* WHAT NEEDS TO BE DONE *
Read through the data and count the lines that contain the string "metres"; give only the result.

* STUDY MATERIAL *
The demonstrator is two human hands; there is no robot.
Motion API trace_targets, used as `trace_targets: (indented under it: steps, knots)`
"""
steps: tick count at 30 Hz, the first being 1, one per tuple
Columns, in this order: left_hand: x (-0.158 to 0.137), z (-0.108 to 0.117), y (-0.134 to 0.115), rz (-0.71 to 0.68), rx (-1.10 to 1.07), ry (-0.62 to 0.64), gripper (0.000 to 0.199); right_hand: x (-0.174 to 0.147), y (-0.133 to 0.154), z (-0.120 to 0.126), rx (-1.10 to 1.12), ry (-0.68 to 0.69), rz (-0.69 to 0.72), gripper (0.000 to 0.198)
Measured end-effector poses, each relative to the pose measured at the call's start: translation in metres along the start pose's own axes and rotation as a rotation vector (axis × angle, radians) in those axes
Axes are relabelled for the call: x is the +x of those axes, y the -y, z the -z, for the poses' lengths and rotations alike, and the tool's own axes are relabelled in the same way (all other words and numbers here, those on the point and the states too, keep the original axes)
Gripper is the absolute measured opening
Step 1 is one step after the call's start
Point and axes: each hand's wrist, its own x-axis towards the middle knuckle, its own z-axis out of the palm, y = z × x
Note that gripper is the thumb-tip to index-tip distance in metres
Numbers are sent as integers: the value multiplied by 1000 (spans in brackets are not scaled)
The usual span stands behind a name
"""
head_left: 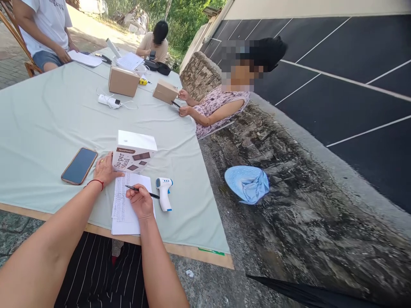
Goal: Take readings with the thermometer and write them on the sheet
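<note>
My left hand [105, 170] rests at the left lower edge of a white and brown "Super Meal" box [136, 152], fingers along its side and thumb across the bottom front. The box stands upright on the tablecloth, touching the top of the papers. In my right hand [141, 201] is a black pen [150, 193], gripped between thumb and fingers, its tip pointing left over the sheets. Those papers [128, 222] carry printed rows and a hand-drawn circle. To their right lies a white and blue infrared thermometer [165, 194]. A smartphone [79, 166] lies left of my left hand.
A pale green cloth [41, 128] covers the table. Farther back are a cardboard box [123, 81], a smaller carton [165, 92] before a person with a pen, and a white device with a cable [109, 101]. Two other people sit beyond. A blue hat [247, 184] lies off the table's right side.
</note>
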Motion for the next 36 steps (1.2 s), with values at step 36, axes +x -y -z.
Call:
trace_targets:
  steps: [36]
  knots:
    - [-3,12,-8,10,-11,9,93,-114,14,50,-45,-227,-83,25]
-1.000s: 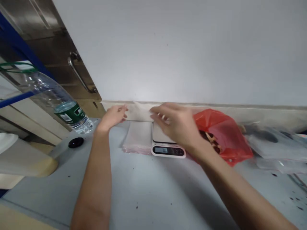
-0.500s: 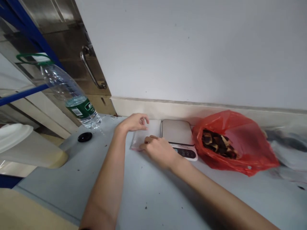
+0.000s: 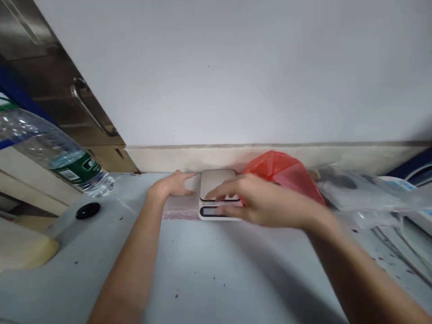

* SOLUTION FOR THIS EXERCISE *
2